The University of Wyoming conducted a study to investigate the survival mechanisms of tardigrades, tiny organisms that can endure extreme conditions. As a result, the research team has made a significant breakthrough that could potentially provide life-saving treatments to individuals living in areas without access to refrigeration.

Thomas Boothby, an assistant professor of molecular biology, and his fellow researchers discovered that both natural and engineered tardigrade proteins can be utilized to stabilize a crucial medication for individuals with hemophilia and other illnesses, even in harsh environments without refrigeration. The results of the study are described in detail in the Scientific Reports journal.

Factor VIII: An Essential but Unstable Medication

Factor VIII is a vital pharmaceutical used to treat genetic disorders and severe bleeding in humans. Despite its effectiveness in treating these conditions, it has a significant drawback: it is inherently unstable and breaks down when not stored at a precise temperature range. This limitation prevents individuals in underdeveloped regions, natural disaster zones, space missions, or combat situations from accessing the drug because they lack the necessary refrigeration and electricity infrastructure to maintain it.

According to Thomas Boothby, an assistant professor of molecular biology, tardigrade proteins can be utilized to stabilize Factor VIII and other pharmaceuticals in a stable, dry state at room or elevated temperatures. This proof-of-concept study has the potential to provide life-saving medication to individuals worldwide, regardless of their location or access to refrigeration.

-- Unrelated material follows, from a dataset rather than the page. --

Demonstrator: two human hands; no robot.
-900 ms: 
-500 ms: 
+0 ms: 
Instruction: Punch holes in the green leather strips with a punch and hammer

scientists use tardigr 1 Tardigrade Proteins Stabilize, Tardigrade, Life-Saving
The human blood clotting cascade. The clotting cascade of human blood plasma follows two prominent pathways; intrinsic, measured by Activated Partial Thromboplastin Time (aPTT) and extrinsic, measured by Prothrombin Time (PT). To activate the intrinsic pathway, Human Blood Clotting Factor XII (FXII) acts as the first protein in a cascade of clotting factor activation. FXII activates FXI which activates FIX which finally activates FVIII. FVIII subsequently binds to and activates FX. To activate the extrinsic pathway, FVII forms a complex with Tissue Factor, activating FX. After activation of FX, both coagulation pathways converge. FX forms a complex with FV, converting prothrombin into thrombin. Thrombin then converts fibrinogen into fibrin, in turn creating a fibrin clot. Human plasma deficient in Factor VIII (highlighted in red) is unable to clot properly through the intrinsic pathway, unless supplemented with this factor, and thus clots more slowly. Adapted from Zaragoza and Espinoza-Villafuerte, 2017. Credit: Scientific Reports (2023). DOI: 10.1038/s41598-023-31586-9

Tardigrade Proteins and Their Potential in Medication Stabilization

Tardigrades, or water bears, are small creatures that measure less than half a millimeter in length and can survive in extreme conditions. They can survive complete desiccation, freezing temperatures just above absolute zero, temperatures exceeding 300 degrees Fahrenheit, extremely high levels of radiation, and the vacuum of outer space. They produce a sugar called trehalose and a protein called CAHS D, which help them survive.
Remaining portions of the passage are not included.